▸ **Problem statement**
Could you write out the data that follows, exactly and in full?

------ Data excerpt

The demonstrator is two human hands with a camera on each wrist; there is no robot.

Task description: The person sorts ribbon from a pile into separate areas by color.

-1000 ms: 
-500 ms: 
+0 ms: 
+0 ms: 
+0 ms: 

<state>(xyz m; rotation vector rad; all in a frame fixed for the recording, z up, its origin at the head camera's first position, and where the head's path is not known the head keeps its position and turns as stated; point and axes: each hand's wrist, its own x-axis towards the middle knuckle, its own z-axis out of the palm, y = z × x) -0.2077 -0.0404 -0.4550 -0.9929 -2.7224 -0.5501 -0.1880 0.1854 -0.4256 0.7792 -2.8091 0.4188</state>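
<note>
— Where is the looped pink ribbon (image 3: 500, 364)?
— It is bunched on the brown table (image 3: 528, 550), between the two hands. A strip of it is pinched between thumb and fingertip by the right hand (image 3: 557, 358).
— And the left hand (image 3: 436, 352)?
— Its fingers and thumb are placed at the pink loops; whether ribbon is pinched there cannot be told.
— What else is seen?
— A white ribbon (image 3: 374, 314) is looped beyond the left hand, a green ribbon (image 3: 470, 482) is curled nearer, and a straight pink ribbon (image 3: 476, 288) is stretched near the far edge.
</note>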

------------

▸ **Answer for this exercise**
The demonstrator is two human hands with a camera on each wrist; there is no robot.

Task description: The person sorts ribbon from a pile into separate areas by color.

-1000 ms: 
-500 ms: 
+0 ms: 
+0 ms: 
+0 ms: 

<state>(xyz m; rotation vector rad; all in a frame fixed for the recording, z up, its origin at the head camera's first position, and where the head's path is not known the head keeps its position and turns as stated; point and axes: each hand's wrist, its own x-axis towards the middle knuckle, its own z-axis out of the palm, y = z × x) -0.2077 -0.0404 -0.4550 -0.9929 -2.7224 -0.5501 -0.1880 0.1854 -0.4256 0.7792 -2.8091 0.4188</state>
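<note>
— Where is the looped pink ribbon (image 3: 500, 364)?
— It is bunched on the brown table (image 3: 528, 550), between the two hands. A strip of it is pinched between thumb and fingertip by the right hand (image 3: 557, 358).
— And the left hand (image 3: 436, 352)?
— Its fingers and thumb are placed at the pink loops; whether ribbon is pinched there cannot be told.
— What else is seen?
— A white ribbon (image 3: 374, 314) is looped beyond the left hand, a green ribbon (image 3: 470, 482) is curled nearer, and a straight pink ribbon (image 3: 476, 288) is stretched near the far edge.
</note>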

This exercise has now been completed.